* [BRIEF]:
All lines from the one that has "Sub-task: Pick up" onward to the end of the records below are to be returned exactly; pictures are to be skipped.

* [DATA RECORDS]:
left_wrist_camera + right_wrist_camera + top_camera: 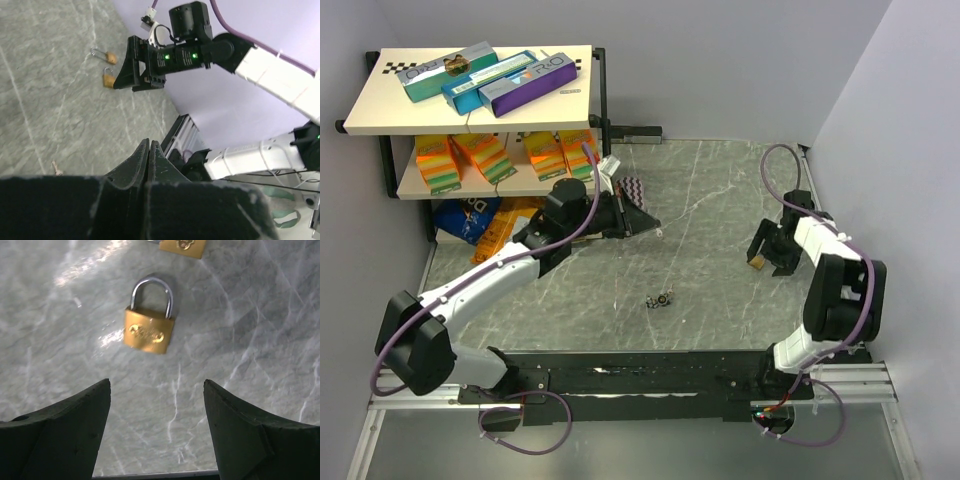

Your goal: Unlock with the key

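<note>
Right claw (156,385) gapes just beside the padlock (149,331); left claw (149,142) shut, empty. Risk — key (660,299) lies well apart from padlock, unheld; closing may skid the padlock.

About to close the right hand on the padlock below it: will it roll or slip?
Unlikely to roll: the padlock lies flat on its broad face. Shiny metal on the smooth table may skate if nudged. Looks solid, probably rigid.

robotics test cell: marble-patterned counter (720,200) enclosed by plain partition walls (740,60), aluminium frame rail (865,385) at near edge, shelf (380,105) of boxed goods (480,155).
</note>
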Controlling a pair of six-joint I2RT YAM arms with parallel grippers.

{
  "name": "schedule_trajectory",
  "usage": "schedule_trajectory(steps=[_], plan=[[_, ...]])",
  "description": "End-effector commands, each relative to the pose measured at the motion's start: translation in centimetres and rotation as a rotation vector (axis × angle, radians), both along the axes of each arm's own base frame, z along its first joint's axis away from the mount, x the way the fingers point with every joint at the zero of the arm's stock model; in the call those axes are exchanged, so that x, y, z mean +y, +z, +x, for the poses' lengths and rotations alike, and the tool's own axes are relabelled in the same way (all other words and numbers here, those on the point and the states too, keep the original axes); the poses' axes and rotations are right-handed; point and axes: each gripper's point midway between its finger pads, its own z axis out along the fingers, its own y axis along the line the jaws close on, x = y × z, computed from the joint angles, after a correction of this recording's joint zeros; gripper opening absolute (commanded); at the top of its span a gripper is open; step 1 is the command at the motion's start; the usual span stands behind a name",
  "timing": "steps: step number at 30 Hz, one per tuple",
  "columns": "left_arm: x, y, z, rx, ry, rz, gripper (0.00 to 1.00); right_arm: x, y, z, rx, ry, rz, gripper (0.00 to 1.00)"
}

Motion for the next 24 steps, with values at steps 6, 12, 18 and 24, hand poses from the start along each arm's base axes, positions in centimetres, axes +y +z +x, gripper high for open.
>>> schedule_trajectory(steps=[6,12,18,24], plan=[[1.7,2.3,-0.5,-0.109,0.004,0.077,0.01,-2.5,-1.5,2.7,0.008,-0.076,-0.098,0.75],[2.7,2.3,-0.3,-0.111,0.026,0.1,0.01,-2.7,-2.2,3.6,0.006,-0.09,-0.124,0.72],[2.7,2.1,0.0,-0.104,0.021,0.113,0.01,-1.6,-2.3,4.6,-0.01,-0.071,-0.114,0.72],[2.6,2.1,0.1,-0.1,0.019,0.115,0.01,-1.2,-2.9,4.7,0.021,-0.023,-0.165,0.69]])
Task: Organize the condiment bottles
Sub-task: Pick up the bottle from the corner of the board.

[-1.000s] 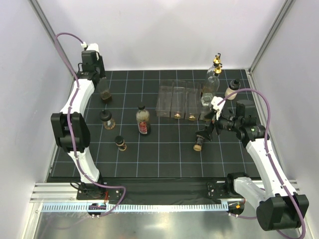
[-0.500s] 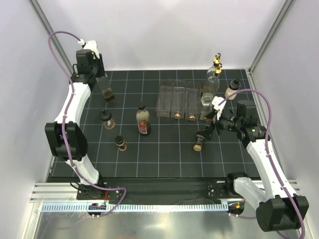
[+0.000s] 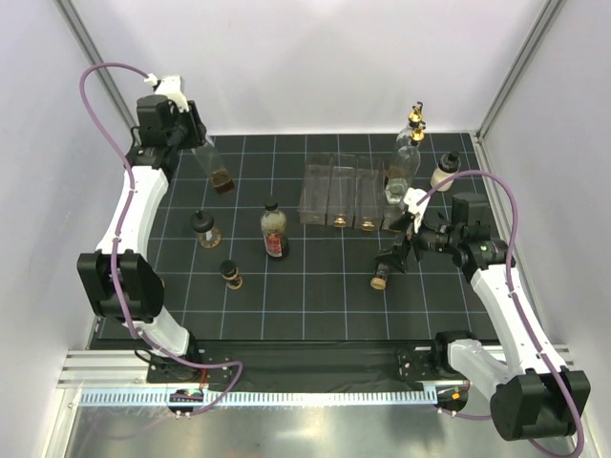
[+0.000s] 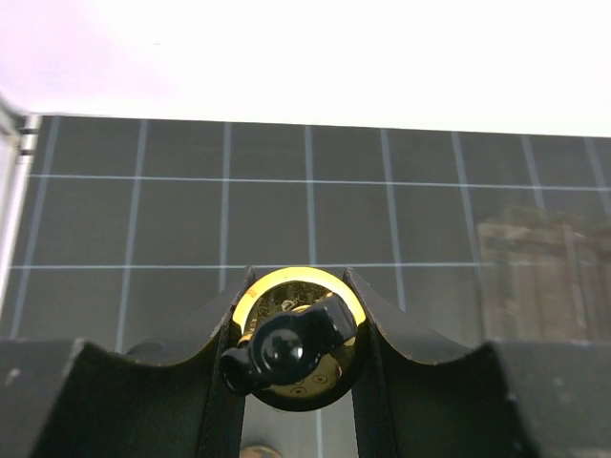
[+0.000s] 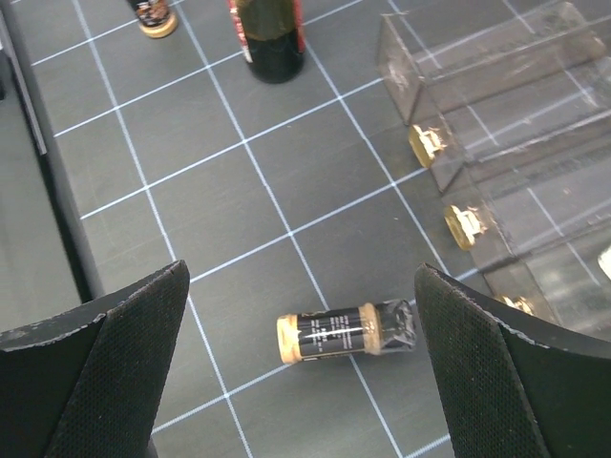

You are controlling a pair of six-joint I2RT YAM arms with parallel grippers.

* [WRITTEN ANSWER]:
Sub-task: Pick up the bottle from the corner of the board.

[-1.000s] 
[-0.500s] 
[+0.000s] 
[+0.000s] 
[+0.000s] 

You are controlling a pair of six-joint I2RT YAM arms with parallel grippers.

The work is done, and the output is complete.